*What is needed:* Transcribe the data as written, minus images.

*Data:*
*** Begin section ***

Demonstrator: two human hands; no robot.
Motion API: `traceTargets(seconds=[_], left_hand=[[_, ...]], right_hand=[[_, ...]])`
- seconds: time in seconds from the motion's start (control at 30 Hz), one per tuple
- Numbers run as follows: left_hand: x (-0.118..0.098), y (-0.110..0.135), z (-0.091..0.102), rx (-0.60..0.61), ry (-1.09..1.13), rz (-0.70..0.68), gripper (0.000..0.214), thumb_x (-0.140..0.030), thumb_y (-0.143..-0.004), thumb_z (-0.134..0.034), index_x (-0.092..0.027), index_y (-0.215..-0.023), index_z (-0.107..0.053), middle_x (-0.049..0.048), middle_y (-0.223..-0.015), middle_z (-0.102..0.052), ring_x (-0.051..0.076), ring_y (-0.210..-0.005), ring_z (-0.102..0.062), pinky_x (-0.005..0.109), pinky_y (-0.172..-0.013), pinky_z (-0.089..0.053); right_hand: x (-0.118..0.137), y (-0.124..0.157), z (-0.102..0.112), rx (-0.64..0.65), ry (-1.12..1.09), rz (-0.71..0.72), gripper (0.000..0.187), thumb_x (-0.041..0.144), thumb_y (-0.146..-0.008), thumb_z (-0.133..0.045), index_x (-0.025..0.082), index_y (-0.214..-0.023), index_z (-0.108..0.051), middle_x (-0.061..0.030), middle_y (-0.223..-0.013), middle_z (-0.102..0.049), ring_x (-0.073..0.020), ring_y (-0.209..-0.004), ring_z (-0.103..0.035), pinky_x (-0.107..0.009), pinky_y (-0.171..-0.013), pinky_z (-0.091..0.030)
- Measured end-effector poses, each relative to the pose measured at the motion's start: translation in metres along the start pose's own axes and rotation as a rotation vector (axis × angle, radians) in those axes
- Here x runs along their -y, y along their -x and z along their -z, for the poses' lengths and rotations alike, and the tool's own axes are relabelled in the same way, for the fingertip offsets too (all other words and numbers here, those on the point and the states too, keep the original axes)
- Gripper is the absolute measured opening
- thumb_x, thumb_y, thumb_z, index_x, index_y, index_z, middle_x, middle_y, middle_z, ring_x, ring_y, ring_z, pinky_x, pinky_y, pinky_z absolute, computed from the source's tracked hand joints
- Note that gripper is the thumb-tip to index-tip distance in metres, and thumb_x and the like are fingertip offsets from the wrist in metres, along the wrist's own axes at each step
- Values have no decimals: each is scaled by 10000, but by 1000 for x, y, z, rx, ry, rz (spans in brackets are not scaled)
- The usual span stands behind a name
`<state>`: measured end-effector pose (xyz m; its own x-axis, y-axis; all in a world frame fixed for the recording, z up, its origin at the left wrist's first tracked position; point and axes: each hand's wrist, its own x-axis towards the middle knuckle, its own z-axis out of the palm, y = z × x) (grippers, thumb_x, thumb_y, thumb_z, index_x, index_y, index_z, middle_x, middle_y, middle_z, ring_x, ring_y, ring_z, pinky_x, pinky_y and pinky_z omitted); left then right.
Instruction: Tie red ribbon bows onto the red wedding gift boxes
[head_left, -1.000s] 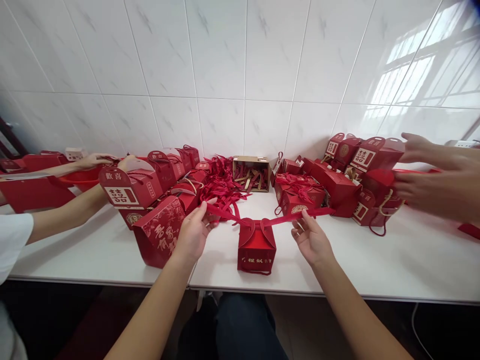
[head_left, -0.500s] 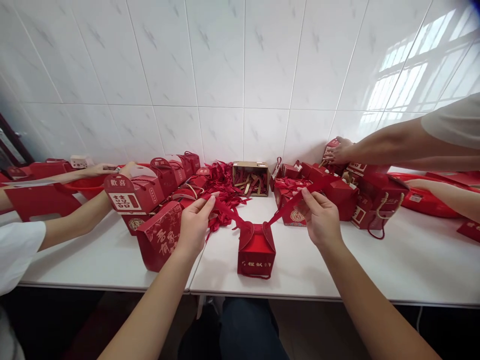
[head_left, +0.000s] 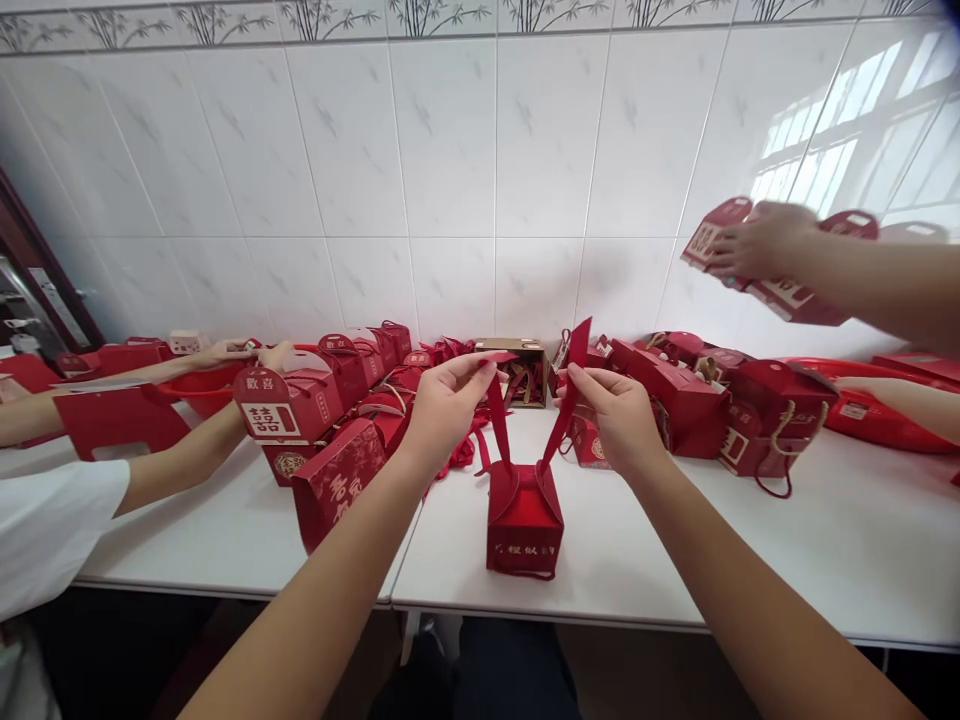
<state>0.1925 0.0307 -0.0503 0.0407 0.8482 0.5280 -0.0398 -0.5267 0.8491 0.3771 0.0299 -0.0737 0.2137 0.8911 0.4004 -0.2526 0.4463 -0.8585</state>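
A small red gift box [head_left: 523, 530] with gold characters stands upright near the table's front edge. A red ribbon [head_left: 556, 432] rises from its top in two ends. Above the box, my left hand [head_left: 454, 405] pinches the left end between thumb and fingers. My right hand [head_left: 615, 405] pinches the other end, whose tip sticks up past the fingers. Both ends slant slightly outward from the box top. Neither hand touches the box itself.
Red gift boxes [head_left: 281, 410] line the left, more red boxes [head_left: 776, 415] the right. An open carton [head_left: 517, 345] of ribbons stands by the wall. A co-worker's hand [head_left: 761, 245] holds boxes in the air at upper right; another co-worker's arms [head_left: 184, 435] reach in from the left.
My hands have come closer together and higher, lifting the ribbon ends more upright. The co-worker's hand at the right has raised boxes off the table. The view has tilted up.
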Motion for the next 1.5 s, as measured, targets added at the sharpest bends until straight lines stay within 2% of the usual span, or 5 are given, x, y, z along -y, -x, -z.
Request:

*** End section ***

*Task result:*
Demonstrator: two human hands; no robot.
Motion API: `traceTargets(seconds=[_], left_hand=[[_, ...]], right_hand=[[_, ...]])`
- seconds: time in seconds from the motion's start (control at 30 Hz), one per tuple
- Numbers run as follows: left_hand: x (-0.118..0.098), y (-0.110..0.135), z (-0.091..0.102), rx (-0.60..0.61), ry (-1.09..1.13), rz (-0.70..0.68), gripper (0.000..0.214), thumb_x (-0.140..0.030), thumb_y (-0.143..-0.004), thumb_z (-0.134..0.034), index_x (-0.092..0.027), index_y (-0.215..-0.023), index_z (-0.107..0.053), middle_x (-0.049..0.048), middle_y (-0.223..-0.015), middle_z (-0.102..0.052), ring_x (-0.051..0.076), ring_y (-0.210..-0.005), ring_z (-0.102..0.062), pinky_x (-0.005..0.109), pinky_y (-0.172..-0.013), pinky_z (-0.089..0.053); right_hand: x (-0.118..0.137), y (-0.124..0.157), z (-0.102..0.112), rx (-0.64..0.65), ry (-1.12..1.09), rz (-0.71..0.72), gripper (0.000..0.187), thumb_x (-0.041..0.144), thumb_y (-0.146..-0.008), thumb_z (-0.133..0.045), index_x (-0.025..0.082), index_y (-0.214..-0.023), index_z (-0.108..0.051), middle_x (-0.061..0.030), middle_y (-0.223..-0.013), middle_z (-0.102..0.049), ring_x (-0.073..0.020), ring_y (-0.209..-0.004), ring_z (-0.103..0.035), pinky_x (-0.107..0.009), pinky_y (-0.171..-0.013), pinky_z (-0.091..0.030)
- Measured end-effector poses, each relative to the pose measured at the motion's start: translation in metres along the start pose's own axes and rotation as a rotation vector (axis × angle, radians) in those axes
- Here x runs along their -y, y along their -x and z along their -z, for the poses' lengths and rotations alike, and the tool's own axes are relabelled in the same way, for the fingertip offsets too (all other words and numbers here, those on the point and the states too, keep the original axes)
- Gripper is the absolute measured opening
- thumb_x, thumb_y, thumb_z, index_x, index_y, index_z, middle_x, middle_y, middle_z, ring_x, ring_y, ring_z, pinky_x, pinky_y, pinky_z absolute, computed from the source's tracked hand joints
- Note that gripper is the thumb-tip to index-tip distance in metres, and thumb_x and the like are fingertip offsets from the wrist in metres, along the wrist's own axes at each step
- Values have no decimals: each is scaled by 10000, but by 1000 for x, y, z, rx, ry, rz (spans in brackets are not scaled)
- The usual span stands behind a name
`<state>`: measured end-effector pose (xyz m; its own x-axis, y-axis; all in a world frame fixed for the recording, z up, its origin at the left wrist's first tracked position; point and axes: each hand's wrist, its own x-axis towards the middle knuckle, its own z-axis out of the palm, y = z × x) (grippers, thumb_x, thumb_y, thumb_z, index_x, index_y, index_z, middle_x, middle_y, middle_z, ring_x, ring_y, ring_z, pinky_x, pinky_y and pinky_z omitted); left then right.
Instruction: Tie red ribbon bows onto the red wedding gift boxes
[head_left, -1.000s] 
[head_left, -0.500s] 
[head_left, +0.000s] 
<state>0.1925 0.0307 -0.0503 0.0407 0.8482 0.5280 -0.0398 -0.5267 0.8491 0.3771 0.0299 -0.0737 0.2137 0.8911 0.4004 -0.2526 0.4463 -0.8585</state>
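A small red gift box [head_left: 523, 530] with gold characters stands upright near the table's front edge. A red ribbon [head_left: 556, 432] rises from its top in two ends. Above the box, my left hand [head_left: 454, 405] pinches the left end between thumb and fingers. My right hand [head_left: 615, 405] pinches the other end, whose tip sticks up past the fingers. Both ends slant slightly outward from the box top. Neither hand touches the box itself.
Red gift boxes [head_left: 281, 410] line the left, more red boxes [head_left: 776, 415] the right. An open carton [head_left: 517, 345] of ribbons stands by the wall. A co-worker's hand [head_left: 761, 245] holds boxes in the air at upper right; another co-worker's arms [head_left: 184, 435] reach in from the left.
My hands have come closer together and higher, lifting the ribbon ends more upright. The co-worker's hand at the right has raised boxes off the table. The view has tilted up.
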Motion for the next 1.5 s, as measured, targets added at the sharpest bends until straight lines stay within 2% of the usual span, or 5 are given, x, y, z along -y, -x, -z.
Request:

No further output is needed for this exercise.